To give just two indicative examples, apparently I was a personal-finance writer at The Economist (The Economist doesn’t cover personal finance). And apparently Sean Plunket, a New Zealand-based journalist I spoke to recently, is surrounded by a “network” that is funded by Toby Young, a British journalist and founder of the (UK) Free Speech Union. As far as I can tell, the link is that Plunket broadcasts on The Platform, an independent media outlet which has interviewed Jonathan Ayling of the NZ Free Speech Union – which may or may not have connections with the UK organisation, but which I highly doubt gets money from it. The hyperlink on the claim about Toby Young funding Plunket just brings you to the NZ FSU homepage, which proves precisely nothing. But if you don’t bother to click through you will get the impression that there is evidence of the claim.

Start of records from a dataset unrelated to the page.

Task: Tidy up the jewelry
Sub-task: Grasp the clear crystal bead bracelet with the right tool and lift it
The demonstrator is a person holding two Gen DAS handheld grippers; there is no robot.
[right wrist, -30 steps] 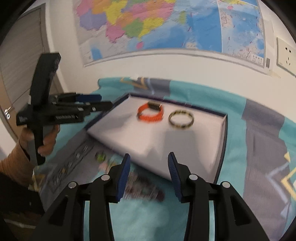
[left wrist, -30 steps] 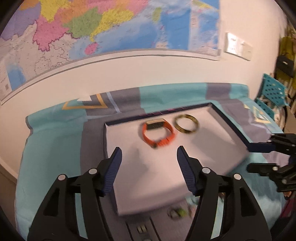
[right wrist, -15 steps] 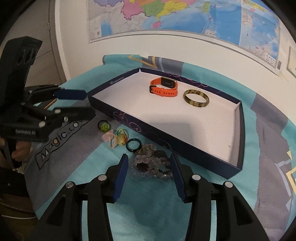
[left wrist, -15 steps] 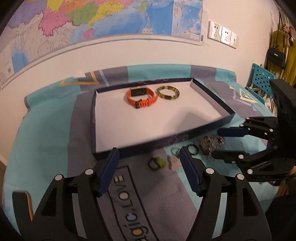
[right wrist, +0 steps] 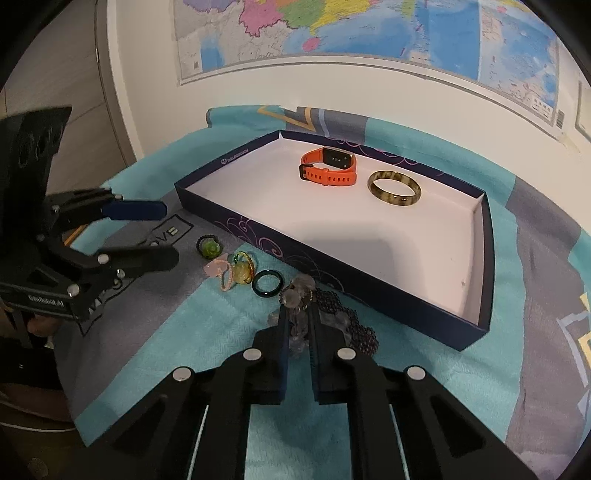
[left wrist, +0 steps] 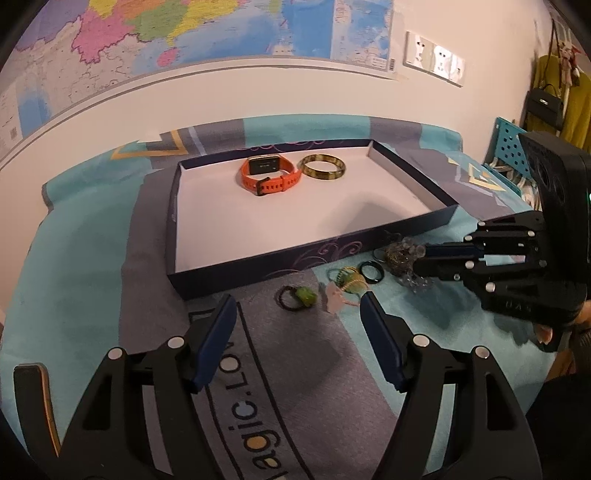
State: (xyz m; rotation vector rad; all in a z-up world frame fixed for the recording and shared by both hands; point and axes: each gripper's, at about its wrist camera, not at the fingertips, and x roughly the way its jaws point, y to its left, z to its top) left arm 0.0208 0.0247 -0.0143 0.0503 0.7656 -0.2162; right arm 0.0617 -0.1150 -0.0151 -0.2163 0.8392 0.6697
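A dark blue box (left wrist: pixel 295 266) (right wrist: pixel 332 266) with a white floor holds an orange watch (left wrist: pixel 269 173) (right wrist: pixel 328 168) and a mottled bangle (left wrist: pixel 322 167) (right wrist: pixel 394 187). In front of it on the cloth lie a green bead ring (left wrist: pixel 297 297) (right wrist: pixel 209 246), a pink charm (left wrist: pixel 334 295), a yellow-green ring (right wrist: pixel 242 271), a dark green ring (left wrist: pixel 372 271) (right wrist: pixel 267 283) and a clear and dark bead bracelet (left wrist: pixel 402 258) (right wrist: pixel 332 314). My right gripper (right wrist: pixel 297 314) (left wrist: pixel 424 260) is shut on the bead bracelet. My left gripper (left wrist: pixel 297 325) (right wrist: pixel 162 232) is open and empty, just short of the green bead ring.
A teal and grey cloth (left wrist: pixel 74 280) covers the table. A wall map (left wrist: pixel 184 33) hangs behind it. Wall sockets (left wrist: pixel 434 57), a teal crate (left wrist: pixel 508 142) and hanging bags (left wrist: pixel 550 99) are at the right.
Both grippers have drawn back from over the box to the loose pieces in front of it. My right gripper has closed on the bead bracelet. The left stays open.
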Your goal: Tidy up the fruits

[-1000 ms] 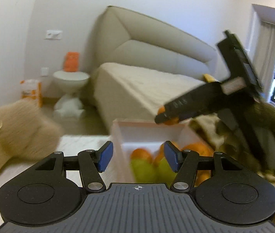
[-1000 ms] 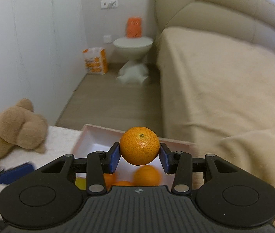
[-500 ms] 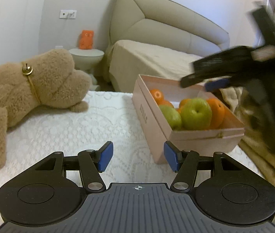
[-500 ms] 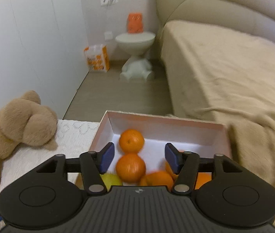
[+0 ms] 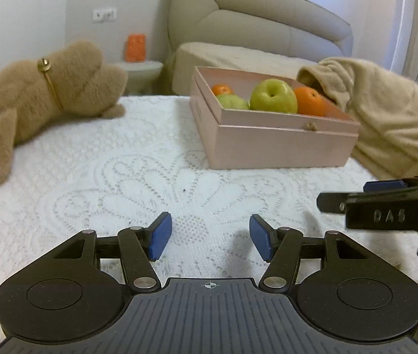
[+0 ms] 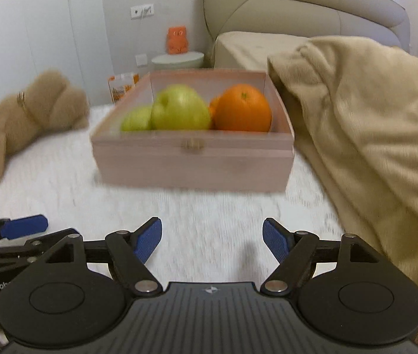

Once again, this is firehose of falsehood stuff. It’s irrelevant what I used to write about at The Economist, and likewise the precise details of the links, if any, between Toby Young, FSU UK and FSU NZ. It’s just noise. But it gives the impression that Wallace knows shady secrets about people, and debunking it takes up time that could be better spent, and it – I presume – makes him feel important.
It really shouldn’t be nobodies like Tatchell and Wallace defending trans ideology at the IEA tomorrow. They’re not the people running charities that incentivise businesses to replace single-sex toilets with gender-neutral ones, and all the other tedious rights-destroying demands of the trans lobby. They’re not leading big-budget national campaigns to bring in gender self-ID or to “ban conversion therapy” – that is, ban ethical, exploratory care for gender distress in favour of an ideological approach underpinned by a belief in gendered souls. They’re not schmoozing with politicians at award dinners, or circulating in and out of cushy advisory jobs (Iain Anderson, the short-lived chair of Stonewall, has just been appointed as an advisor on business to the Labour Party), or getting seats in the House of Lords (Ruth Hunt, the woman who turned Stonewall into a trans lobby group, is now a Baroness).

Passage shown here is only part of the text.